**About this task:**
What you need to produce from the material below is an exact transcription of the lines from the one with "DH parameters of" through the one with "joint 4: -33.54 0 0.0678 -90", both included, and no other line.
:::::
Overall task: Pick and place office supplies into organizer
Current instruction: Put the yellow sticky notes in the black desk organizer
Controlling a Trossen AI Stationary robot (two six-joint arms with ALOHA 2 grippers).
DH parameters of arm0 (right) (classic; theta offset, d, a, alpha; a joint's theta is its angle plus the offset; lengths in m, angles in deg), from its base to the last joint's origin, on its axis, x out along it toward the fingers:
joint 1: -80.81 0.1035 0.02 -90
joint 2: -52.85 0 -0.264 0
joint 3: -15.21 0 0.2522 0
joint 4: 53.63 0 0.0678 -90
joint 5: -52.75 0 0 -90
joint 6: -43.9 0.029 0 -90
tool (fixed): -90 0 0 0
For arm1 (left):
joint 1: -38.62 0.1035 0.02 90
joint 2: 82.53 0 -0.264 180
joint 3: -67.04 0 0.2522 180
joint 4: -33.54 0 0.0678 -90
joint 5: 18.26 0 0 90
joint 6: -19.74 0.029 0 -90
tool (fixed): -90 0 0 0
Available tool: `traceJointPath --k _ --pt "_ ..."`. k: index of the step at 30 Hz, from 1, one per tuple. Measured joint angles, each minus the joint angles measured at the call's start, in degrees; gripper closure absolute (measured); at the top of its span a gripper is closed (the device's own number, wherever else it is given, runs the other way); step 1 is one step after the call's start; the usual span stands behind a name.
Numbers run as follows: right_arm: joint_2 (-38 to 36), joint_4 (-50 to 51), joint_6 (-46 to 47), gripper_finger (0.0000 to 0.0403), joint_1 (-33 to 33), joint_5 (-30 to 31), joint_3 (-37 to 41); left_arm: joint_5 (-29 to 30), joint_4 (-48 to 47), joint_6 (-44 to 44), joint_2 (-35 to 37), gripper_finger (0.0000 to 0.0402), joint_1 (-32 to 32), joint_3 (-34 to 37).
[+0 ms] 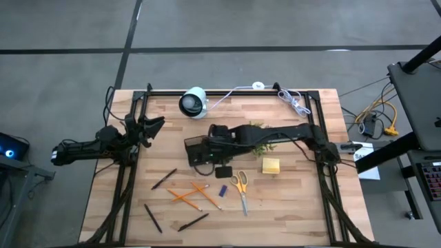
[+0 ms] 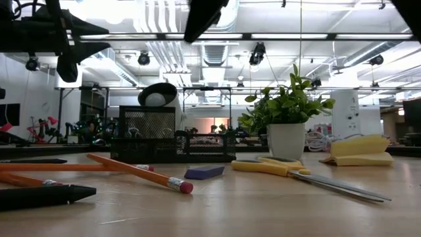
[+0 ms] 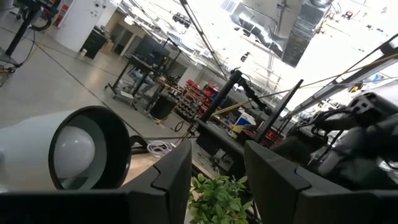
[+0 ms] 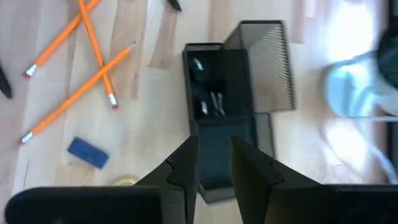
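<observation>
Nearest the low camera lies a thick black pen (image 2: 46,195) at the bench's (image 1: 296,207) front edge; behind it orange pencils (image 2: 135,172) slant across the wood, with a small blue piece (image 2: 204,172) and yellow-handled scissors (image 2: 289,170) further right; from above, the pencils (image 1: 191,195) cross near the bench's middle front, the scissors (image 1: 240,189) lie just right of the blue piece (image 1: 222,190), and thin black pens (image 1: 164,179) are scattered toward the front-left corner; a yellow sticky-note pad (image 1: 271,165) sits right of centre, near a small green plant (image 2: 287,112); the black organizer (image 1: 200,150) stands mid-bench, its mesh cup (image 4: 264,65) on the side toward the white round camera device (image 1: 193,102) at the back edge; small dark clips (image 4: 208,102) lie in its open compartment; the right gripper (image 4: 214,163) hangs directly over the organizer, its fingers parted with a narrow gap and holding nothing; the left gripper (image 1: 148,127) waits raised at the bench's left edge, fingers (image 3: 168,177) released and spread, empty; a white coiled cable (image 1: 293,102) lies at the back-right corner.
</observation>
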Motion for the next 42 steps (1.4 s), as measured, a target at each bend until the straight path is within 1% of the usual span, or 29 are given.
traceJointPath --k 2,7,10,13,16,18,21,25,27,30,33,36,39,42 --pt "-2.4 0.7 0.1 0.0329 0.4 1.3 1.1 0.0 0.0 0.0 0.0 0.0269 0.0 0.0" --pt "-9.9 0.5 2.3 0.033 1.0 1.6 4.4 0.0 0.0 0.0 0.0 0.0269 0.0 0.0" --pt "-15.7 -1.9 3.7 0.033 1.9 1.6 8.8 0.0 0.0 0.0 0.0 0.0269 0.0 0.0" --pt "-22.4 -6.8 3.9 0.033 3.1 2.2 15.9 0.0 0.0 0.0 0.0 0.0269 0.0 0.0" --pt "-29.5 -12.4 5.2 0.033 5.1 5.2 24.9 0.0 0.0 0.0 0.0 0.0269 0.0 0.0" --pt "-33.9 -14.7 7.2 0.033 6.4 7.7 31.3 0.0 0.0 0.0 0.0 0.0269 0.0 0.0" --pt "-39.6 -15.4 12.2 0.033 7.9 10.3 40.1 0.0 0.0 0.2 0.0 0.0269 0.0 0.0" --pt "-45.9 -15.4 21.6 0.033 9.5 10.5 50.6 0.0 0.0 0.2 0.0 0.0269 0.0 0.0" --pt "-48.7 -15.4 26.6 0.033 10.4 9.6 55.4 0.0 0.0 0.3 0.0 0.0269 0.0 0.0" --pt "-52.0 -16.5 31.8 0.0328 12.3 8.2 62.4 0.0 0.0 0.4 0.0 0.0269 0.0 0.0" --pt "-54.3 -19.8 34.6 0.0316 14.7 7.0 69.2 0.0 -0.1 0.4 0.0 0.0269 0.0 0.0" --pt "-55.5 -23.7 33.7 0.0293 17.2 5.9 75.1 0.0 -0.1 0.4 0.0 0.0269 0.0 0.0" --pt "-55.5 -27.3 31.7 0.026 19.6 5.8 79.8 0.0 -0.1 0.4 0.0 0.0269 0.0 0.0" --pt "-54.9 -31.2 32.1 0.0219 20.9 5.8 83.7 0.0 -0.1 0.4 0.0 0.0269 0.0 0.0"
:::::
**Expected answer:**
DH parameters of arm0 (right) (classic; theta offset, d, a, alpha; a joint's theta is its angle plus the offset; lengths in m, angles in deg), from its base to the last joint's origin, on its axis, x out along it toward the fingers:
joint 1: -80.81 0.1035 0.02 -90
joint 2: -52.85 0 -0.264 0
joint 3: -15.21 0 0.2522 0
joint 4: 53.63 0 0.0678 -90
joint 5: -52.75 0 0 -90
joint 6: -43.9 0.029 0 -90
tool (fixed): -90 0 0 0
For arm1 (left):
joint 1: -38.62 0.1035 0.02 90
joint 2: 82.53 0 -0.264 180
joint 3: -67.04 0 0.2522 180
joint 4: -33.54 0 0.0678 -90

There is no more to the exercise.